Corto Maltese : La lagune des mystères
de Hugo Pratt

critiqué par Vince92, le 30 novembre 2022
(Zürich - 47 ans)


La note:  étoiles
Le Maltais bourlingueur
Une nouvelle relecture dans la série Corto Maltese par Hugo Pratt. Cette fois encore Castermann a "déconstruit" le découpage initial pour former cet album ex-nihilo. De fait, les histoires qui sont au nombre de quatre proviennent initialement des albums Corto toujours un peu plus loin et des Celtiques d'autres éditions. Je lis souvent que le dessin d'Hugo Pratt est meilleur lorsqu’il est en noir et blanc, cette collection me semble démontrer le contraire; la coloration effectuée par Patrizzia Zanotti mettant admirablement en valeur les traits des personnages et les paysages dessinés par Pratt.
Ceci étant dit, les histoires recueillis ici sont inégales et Corto n'en est pas toujours la figure centrale : Dans la première, La Lagune des beaux songes, c'est un officier anglais du régiment Artists' Rifles qui se meurt au bord de l'Orénoque et qui est confronté à ses démons. Corto ne joue qu'un faible rôle dans cette histoire et sert de faire-valoir au personnage secondaire qui est en fait le personnage principal.
La deuxième, Fables et grands-pères, voit un peu d'action et certains des personnages rencontrés auparavant dans la série comme Jeremiah Steiner ou Levi Colombia.

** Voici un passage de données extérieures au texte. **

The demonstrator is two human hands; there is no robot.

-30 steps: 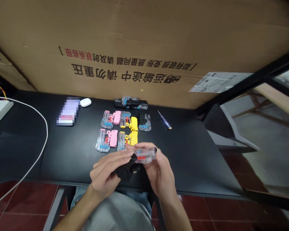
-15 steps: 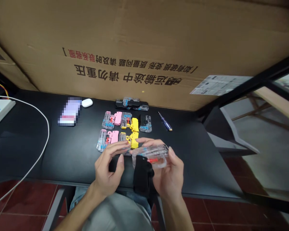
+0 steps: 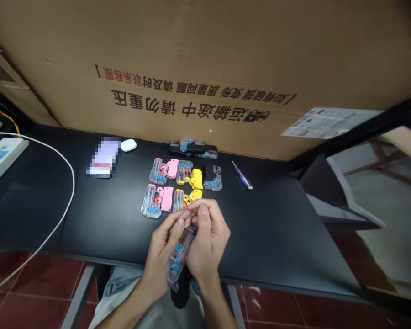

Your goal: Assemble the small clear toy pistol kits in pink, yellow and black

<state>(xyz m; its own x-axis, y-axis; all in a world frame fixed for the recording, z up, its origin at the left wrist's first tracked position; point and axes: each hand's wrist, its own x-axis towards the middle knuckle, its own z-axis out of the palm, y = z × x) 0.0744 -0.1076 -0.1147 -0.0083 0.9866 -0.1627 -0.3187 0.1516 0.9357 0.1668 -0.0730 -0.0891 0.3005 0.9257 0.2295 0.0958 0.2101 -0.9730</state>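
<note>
Left hand and right hand grip tight on a clear plastic casing, held between the palms. It's tilted, lower end sticking out below the grip, black piece just under it.

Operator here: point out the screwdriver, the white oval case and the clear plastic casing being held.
Screwdriver (image 3: 242, 175): head view, middle of its length.
White oval case (image 3: 128, 145): head view, centre of its top.
Clear plastic casing (image 3: 178, 258): head view, near its middle.

Pair of bare hands, fingers touching: left hand, fingers curled inward; right hand, fingers bent forward. Left forearm and right forearm angled upward, converging.
</note>
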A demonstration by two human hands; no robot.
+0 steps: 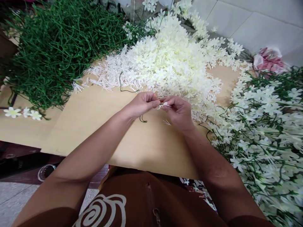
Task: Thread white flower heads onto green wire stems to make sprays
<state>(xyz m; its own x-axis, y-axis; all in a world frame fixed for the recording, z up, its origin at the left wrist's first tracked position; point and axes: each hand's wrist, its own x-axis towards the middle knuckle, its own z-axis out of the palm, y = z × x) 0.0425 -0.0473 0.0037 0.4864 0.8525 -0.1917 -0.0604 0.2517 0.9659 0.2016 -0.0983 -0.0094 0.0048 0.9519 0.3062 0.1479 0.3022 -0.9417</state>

Le propos de Pratt dans cette aventure est assez obscur puisqu'il mêle à la fois la quête de la mythique cité de Cibola (les Cités d'or), la dénonciation du trafic d'esclaves en Amérique du Sud et de ses commanditaires (à la travers le personnage de l'horrible Miranda), la complexité des liens familiaux (les deux grands-pères qui donnent son nom à l'aventure sont issus de deux mondes complètement différents et sont cependant réunis dans l'amour pour leur petit-fils). Le lecteur regrette d'ailleurs que cet arc narratif prenne le pas sur la quête provoquée par Levi Colombia... Il reprend espoir quand Corto débarque à Venise (L'Ange à la fenêtre d'Orient) afin de récupérer la carte de Cibola dessinée sur la peau d'écorché d'un moine pieusement gardée par les Franciscains. Las, c'est bientôt la lutte avec sa vieille adversaire Venexiana Stevenson qui accapare le récit dans le cadre du bombardement de la Sérénissime par l'aviation autrichienne.
La quatrième et dernière aventure du recueil (Sous le drapeau de l'argent) met en oeuvre Corto, alias Le Pirate, dans un vaste plan et une alliance entre plusieurs belligérants (Autrichien, Anglais, Français, Américains) au cours de la Première Guerre mondiale sur le front italien. Les différents groupes s'entendent afin de récupérer un stock d'or pour le compte du Monténégro (tout en s'accaparant pour leur compte une "petite" partie du trésor).
Ces quatre histoires n'ont pas le souffle des grandes aventures du marin maltais (Sibérie, Samarkhand, Mer salée) mais offrent tout de même de très bons moments de lecture au cours desquels on retrouve les caractéristiques qui font tout le charme de la série: érudition, aventure, nonchalance, un peu d'action, des voyages.